Work request:
With no line left out, restate the data word for word.

Input data:
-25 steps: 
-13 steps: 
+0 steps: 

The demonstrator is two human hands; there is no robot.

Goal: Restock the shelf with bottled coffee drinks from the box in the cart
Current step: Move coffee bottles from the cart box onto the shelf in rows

Result of this exercise:
-25 steps: 
-13 steps: 
+0 steps: 

The demonstrator is two human hands; there is no robot.

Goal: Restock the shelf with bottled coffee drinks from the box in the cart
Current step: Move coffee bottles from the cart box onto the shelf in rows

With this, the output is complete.